• Exercise prompt
The word "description" marks the lines to report; pull each of them from the listing.

• Task inputs
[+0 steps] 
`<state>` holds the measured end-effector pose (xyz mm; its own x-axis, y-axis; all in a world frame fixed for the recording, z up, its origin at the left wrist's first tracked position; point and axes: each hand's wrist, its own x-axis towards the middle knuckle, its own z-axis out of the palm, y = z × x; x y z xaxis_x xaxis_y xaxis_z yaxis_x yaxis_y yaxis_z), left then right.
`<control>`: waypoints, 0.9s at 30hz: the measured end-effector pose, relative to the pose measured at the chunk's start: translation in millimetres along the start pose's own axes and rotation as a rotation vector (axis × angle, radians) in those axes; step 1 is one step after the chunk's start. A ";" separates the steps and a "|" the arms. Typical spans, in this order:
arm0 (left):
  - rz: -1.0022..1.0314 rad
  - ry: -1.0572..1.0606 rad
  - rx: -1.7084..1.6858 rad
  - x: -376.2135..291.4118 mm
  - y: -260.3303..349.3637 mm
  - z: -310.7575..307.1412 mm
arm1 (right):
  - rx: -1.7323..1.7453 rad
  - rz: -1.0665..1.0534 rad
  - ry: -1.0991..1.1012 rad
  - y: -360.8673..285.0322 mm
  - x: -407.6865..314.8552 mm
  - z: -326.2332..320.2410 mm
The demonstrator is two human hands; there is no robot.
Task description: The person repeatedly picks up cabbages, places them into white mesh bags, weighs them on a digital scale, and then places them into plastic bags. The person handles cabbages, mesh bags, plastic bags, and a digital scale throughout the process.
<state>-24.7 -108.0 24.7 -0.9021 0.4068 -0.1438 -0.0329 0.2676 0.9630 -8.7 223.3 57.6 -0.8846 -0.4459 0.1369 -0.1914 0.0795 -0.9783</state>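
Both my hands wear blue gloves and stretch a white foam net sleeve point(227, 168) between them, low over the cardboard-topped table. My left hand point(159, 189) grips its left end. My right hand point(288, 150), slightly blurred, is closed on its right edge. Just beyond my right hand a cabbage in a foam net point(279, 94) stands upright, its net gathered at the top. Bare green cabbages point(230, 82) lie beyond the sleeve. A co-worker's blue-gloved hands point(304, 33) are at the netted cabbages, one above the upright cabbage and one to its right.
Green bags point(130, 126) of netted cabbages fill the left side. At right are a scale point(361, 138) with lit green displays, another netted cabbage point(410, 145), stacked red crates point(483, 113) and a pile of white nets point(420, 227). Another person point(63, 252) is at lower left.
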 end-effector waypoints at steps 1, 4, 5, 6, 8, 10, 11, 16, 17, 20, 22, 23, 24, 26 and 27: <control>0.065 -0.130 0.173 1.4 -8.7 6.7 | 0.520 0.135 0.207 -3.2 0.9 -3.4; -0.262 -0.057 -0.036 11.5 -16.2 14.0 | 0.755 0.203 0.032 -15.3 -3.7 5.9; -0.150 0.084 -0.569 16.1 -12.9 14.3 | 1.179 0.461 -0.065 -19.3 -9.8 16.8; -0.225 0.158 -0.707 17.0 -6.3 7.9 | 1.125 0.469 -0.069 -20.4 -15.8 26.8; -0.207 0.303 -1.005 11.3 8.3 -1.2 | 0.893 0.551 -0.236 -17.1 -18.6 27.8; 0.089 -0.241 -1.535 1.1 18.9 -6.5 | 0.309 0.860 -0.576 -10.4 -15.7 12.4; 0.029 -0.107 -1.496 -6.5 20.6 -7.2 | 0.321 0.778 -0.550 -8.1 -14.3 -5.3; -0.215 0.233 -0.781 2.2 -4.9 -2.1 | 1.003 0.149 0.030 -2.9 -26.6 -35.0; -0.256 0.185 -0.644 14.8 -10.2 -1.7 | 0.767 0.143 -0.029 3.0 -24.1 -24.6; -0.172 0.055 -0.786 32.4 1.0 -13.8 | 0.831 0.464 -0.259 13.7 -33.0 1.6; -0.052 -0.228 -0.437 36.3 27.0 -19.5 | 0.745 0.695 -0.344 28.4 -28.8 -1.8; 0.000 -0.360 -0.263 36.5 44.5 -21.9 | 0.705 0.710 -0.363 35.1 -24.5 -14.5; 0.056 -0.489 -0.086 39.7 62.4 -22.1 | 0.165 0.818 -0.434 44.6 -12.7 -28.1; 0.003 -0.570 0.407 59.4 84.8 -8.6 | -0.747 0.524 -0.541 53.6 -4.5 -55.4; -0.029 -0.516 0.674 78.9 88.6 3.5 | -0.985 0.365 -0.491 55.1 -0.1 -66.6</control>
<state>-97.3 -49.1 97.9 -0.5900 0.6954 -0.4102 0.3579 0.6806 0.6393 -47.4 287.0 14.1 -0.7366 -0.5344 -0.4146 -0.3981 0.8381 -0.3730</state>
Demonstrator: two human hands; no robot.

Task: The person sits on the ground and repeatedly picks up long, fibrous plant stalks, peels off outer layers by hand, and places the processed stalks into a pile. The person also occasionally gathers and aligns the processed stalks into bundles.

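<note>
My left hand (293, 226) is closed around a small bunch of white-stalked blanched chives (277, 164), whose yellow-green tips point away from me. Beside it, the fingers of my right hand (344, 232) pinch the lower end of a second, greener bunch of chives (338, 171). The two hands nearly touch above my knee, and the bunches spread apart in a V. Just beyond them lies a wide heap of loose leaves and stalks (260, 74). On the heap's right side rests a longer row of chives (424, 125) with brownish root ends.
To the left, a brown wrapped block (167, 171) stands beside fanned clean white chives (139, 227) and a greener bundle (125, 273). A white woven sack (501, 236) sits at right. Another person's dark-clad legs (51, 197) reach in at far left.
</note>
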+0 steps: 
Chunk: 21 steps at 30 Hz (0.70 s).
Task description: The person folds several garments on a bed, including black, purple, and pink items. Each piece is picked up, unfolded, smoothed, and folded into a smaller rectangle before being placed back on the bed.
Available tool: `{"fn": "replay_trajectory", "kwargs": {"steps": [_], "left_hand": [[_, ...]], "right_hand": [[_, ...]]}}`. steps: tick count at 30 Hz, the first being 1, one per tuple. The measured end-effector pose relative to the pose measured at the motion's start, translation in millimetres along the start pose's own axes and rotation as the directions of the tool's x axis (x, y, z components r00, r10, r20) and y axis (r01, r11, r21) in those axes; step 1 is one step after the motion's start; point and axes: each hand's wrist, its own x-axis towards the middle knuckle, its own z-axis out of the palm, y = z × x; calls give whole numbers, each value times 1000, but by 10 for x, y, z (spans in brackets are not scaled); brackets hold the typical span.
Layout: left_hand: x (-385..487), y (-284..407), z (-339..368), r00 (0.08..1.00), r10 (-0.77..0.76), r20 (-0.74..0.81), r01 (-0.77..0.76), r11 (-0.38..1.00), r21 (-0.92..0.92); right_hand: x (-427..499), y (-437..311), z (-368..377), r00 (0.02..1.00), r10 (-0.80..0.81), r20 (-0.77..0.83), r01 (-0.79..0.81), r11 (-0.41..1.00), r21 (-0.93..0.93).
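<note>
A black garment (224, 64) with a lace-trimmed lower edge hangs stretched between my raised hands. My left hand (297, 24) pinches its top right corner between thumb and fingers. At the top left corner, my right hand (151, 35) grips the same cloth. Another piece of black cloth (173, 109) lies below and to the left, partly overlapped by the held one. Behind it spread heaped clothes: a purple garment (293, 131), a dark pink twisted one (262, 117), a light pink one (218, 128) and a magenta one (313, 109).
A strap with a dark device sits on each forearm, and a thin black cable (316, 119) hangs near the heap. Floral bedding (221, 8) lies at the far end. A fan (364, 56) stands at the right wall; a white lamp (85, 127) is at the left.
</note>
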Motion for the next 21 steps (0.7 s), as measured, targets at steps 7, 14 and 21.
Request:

• Response
Task description: The person repeatedly picks up cabbages, places them into white mesh bags, weighs them on a digital scale, and then places them into plastic bags. The person handles cabbages, mesh bags, plastic bags, and a digital scale throughout the process.
Task description: The person folds several garments on a bed, including black, purple, and pink items. Each piece is picked up, unfolded, smoothed, and folded into a smaller rectangle before being placed back on the bed.

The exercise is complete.